*** Supplied data Section Begins ***

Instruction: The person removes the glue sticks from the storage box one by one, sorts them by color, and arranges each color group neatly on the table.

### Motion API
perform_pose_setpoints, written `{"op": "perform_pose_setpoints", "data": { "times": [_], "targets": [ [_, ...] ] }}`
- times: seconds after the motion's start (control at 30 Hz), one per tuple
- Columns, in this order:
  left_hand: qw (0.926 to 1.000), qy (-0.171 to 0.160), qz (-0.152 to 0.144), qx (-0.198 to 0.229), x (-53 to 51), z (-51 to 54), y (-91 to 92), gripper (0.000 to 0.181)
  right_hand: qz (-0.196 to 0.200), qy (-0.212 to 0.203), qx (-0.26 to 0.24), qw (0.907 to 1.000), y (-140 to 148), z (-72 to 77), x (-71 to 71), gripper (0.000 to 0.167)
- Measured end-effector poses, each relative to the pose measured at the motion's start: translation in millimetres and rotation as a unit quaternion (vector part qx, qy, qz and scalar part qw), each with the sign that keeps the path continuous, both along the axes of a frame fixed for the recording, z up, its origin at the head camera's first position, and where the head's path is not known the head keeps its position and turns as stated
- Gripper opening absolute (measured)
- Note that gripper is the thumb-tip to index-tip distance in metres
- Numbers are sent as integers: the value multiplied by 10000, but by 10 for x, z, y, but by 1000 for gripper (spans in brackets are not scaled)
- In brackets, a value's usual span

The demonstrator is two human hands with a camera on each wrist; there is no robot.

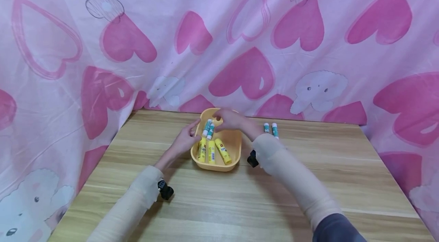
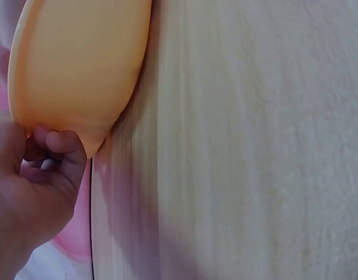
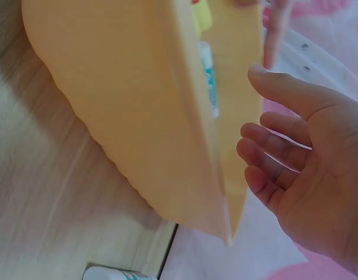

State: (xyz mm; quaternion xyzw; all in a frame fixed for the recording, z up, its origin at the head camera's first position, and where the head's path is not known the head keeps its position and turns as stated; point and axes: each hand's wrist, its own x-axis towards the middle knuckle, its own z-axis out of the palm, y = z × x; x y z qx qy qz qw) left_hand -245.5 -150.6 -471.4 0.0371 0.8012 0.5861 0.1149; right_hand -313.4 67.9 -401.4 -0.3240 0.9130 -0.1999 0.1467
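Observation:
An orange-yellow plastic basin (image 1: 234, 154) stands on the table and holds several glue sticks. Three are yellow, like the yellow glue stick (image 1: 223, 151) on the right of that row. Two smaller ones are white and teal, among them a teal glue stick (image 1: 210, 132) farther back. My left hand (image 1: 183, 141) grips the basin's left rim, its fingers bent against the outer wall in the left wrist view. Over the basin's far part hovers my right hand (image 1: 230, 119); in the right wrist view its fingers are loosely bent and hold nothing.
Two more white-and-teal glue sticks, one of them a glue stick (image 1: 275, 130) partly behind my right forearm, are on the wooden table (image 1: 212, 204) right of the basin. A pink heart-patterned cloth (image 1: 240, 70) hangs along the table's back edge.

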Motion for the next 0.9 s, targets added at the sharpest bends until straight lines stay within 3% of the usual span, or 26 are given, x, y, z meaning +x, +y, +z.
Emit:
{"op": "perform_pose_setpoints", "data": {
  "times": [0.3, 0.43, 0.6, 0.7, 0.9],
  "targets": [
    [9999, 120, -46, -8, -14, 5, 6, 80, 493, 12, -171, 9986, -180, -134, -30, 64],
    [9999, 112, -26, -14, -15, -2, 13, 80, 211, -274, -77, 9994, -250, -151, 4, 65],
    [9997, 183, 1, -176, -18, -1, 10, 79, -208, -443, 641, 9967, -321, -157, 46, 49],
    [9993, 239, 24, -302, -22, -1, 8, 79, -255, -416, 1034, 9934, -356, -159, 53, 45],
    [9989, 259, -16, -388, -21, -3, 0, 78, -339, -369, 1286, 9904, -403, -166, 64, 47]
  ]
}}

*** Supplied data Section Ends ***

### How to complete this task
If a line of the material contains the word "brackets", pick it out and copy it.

### Written reply
- Numbers are sent as integers: the value multiplied by 10000, but by 10 for x, z, y, but by 1000 for gripper (spans in brackets are not scaled)
- In brackets, a value's usual span

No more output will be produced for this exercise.